Problem » Please filter the entries for the word "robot" and copy every line that has it.

Raw data »
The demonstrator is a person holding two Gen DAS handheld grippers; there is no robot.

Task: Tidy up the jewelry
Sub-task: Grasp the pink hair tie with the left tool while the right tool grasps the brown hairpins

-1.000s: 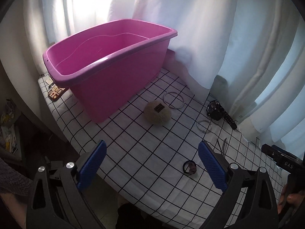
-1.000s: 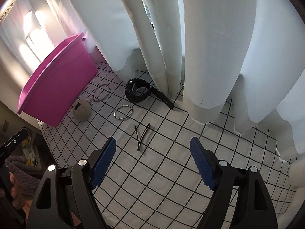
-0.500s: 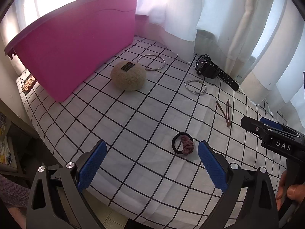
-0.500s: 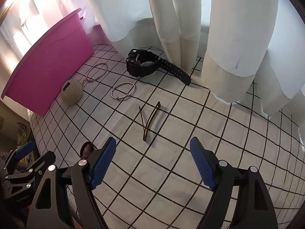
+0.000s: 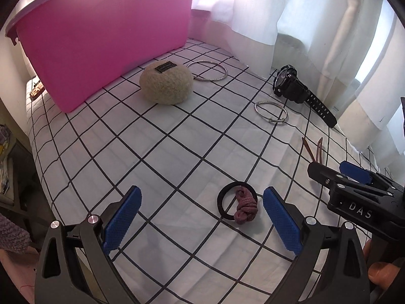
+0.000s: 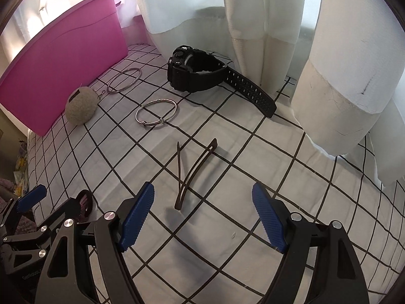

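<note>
Your left gripper [image 5: 201,217] was spread wide and held nothing; the hair tie [image 5: 238,204] lay between its pads at 1 o'clock. Your right gripper [image 6: 203,217] was likewise released; the hair clip [image 6: 193,171] lay at 12 o'clock.

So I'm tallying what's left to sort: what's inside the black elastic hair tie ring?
Inside the black elastic hair tie ring lies a knotted dusty-pink fabric hair tie, overlapping its right edge, plus bare checked white tablecloth. Anything beneath the pink knot is hidden.
</note>
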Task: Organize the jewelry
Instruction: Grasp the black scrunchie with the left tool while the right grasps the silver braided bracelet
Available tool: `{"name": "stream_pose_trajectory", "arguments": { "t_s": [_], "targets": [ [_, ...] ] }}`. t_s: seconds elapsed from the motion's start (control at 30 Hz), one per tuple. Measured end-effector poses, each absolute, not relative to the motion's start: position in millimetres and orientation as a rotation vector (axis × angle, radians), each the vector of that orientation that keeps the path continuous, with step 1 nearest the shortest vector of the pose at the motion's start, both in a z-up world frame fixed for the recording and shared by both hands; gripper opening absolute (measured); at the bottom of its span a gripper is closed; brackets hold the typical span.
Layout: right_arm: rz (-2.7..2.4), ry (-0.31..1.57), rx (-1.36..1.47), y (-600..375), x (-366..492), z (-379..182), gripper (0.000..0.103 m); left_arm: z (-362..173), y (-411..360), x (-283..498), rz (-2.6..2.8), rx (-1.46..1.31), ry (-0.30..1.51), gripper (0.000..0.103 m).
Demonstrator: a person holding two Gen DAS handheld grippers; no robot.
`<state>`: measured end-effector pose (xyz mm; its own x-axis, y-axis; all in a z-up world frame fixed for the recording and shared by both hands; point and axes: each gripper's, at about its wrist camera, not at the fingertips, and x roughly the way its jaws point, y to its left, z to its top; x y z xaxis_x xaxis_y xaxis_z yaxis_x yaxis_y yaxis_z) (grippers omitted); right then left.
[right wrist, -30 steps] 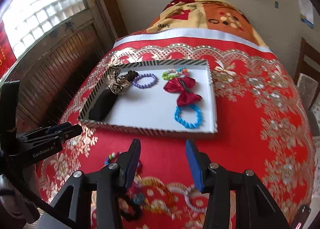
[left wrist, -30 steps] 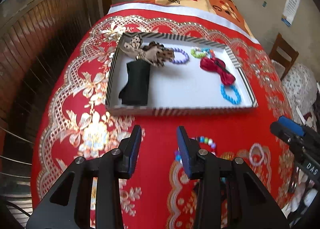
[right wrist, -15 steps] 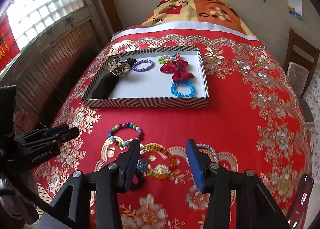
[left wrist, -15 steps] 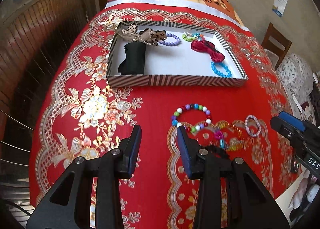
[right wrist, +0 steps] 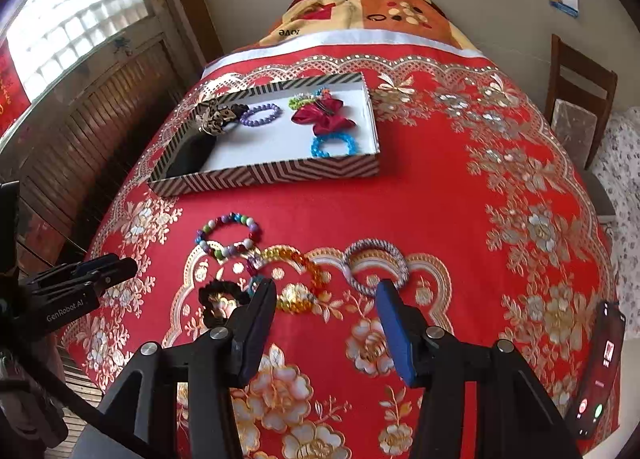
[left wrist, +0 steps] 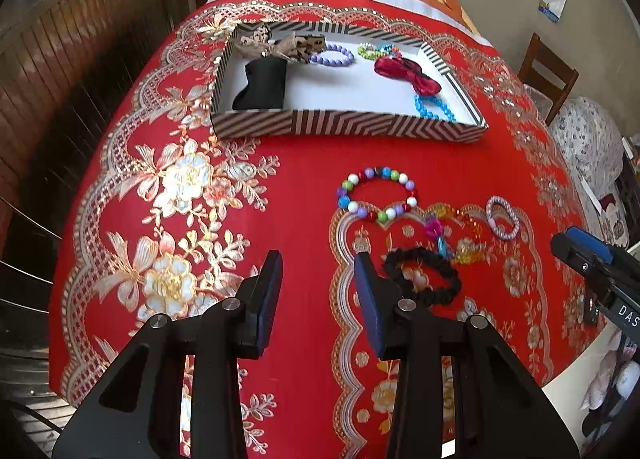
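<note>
A striped tray (left wrist: 352, 125) (right wrist: 264, 174) on the red tablecloth holds a purple bead bracelet (left wrist: 333, 57), a red bow (left wrist: 406, 73), a blue bracelet (right wrist: 334, 145), a leopard bow (left wrist: 276, 45) and a black pouch (left wrist: 262, 85). In front of it lie a multicoloured bead bracelet (left wrist: 378, 195) (right wrist: 229, 239), an orange bead strand (right wrist: 298, 279), a grey-white ring (right wrist: 376, 265) (left wrist: 503, 217) and a black scrunchie (left wrist: 422, 277) (right wrist: 220, 301). My left gripper (left wrist: 316, 275) is open, left of the scrunchie. My right gripper (right wrist: 326, 299) is open over the orange strand.
A phone (right wrist: 600, 371) lies at the table's right edge. A wooden chair (right wrist: 580, 99) stands to the right and wooden shutters (left wrist: 80, 59) to the left. A patterned blanket (right wrist: 372, 11) lies behind the tray.
Both grippers have pulled back from the tray toward the near edge, bringing the loose bracelets and scrunchie into view. Both stay open.
</note>
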<state>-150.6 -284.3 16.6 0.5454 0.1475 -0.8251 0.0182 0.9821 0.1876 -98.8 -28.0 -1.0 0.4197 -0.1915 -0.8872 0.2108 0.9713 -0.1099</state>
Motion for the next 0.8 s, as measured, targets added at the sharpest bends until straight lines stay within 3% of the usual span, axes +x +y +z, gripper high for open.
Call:
{"name": "stream_pose_trajectory", "arguments": {
  "t_s": [0.6, 0.8],
  "targets": [
    [0.069, 1.009, 0.193, -292.6, -173.3, 6.2, 0.050, -7.4, -39.6, -118.4, -0.286, 0.014, 1.133, 0.036],
    [0.045, 1.026, 0.214, -307.0, -174.1, -5.0, 0.050, -15.4, -46.8, -116.2, -0.347, -0.049, 1.177, 0.044]
  ]
}}
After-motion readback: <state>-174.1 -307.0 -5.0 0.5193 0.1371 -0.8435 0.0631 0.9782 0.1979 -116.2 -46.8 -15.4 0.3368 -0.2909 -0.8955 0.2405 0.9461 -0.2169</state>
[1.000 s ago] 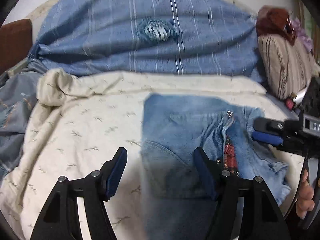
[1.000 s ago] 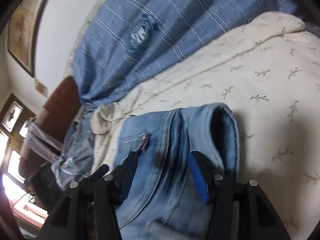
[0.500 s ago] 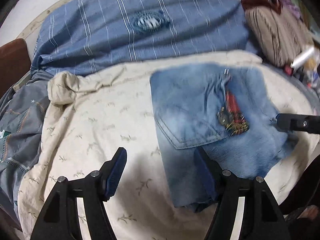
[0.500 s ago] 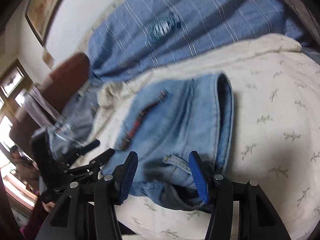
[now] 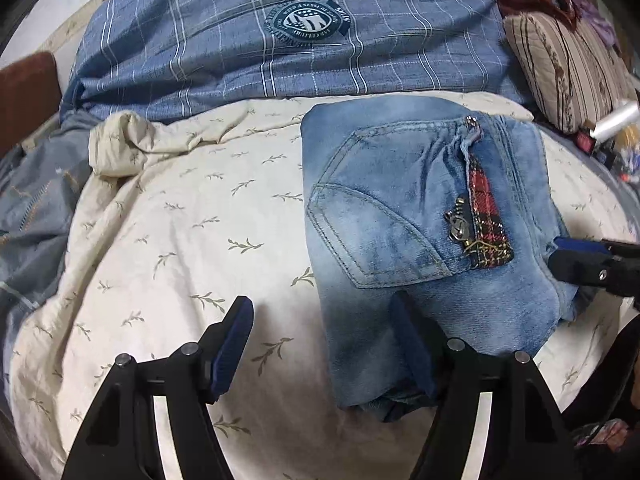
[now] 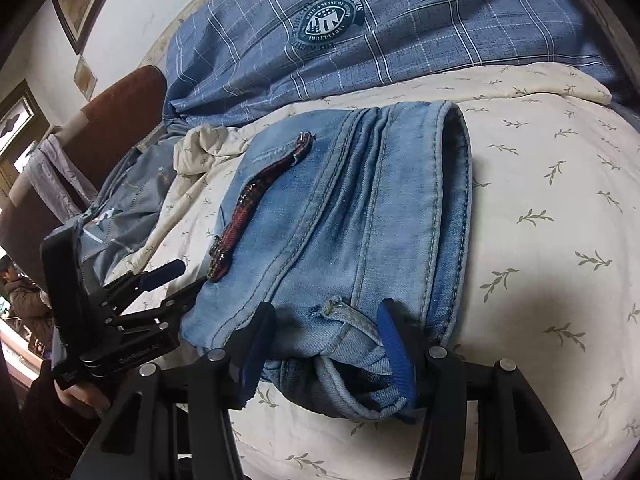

Output of the exercise »
The demonstrator is a person holding two Gen DAS handheld grippers; there is no robot.
Demonstrator: a person holding two Gen DAS handheld grippers; no robot.

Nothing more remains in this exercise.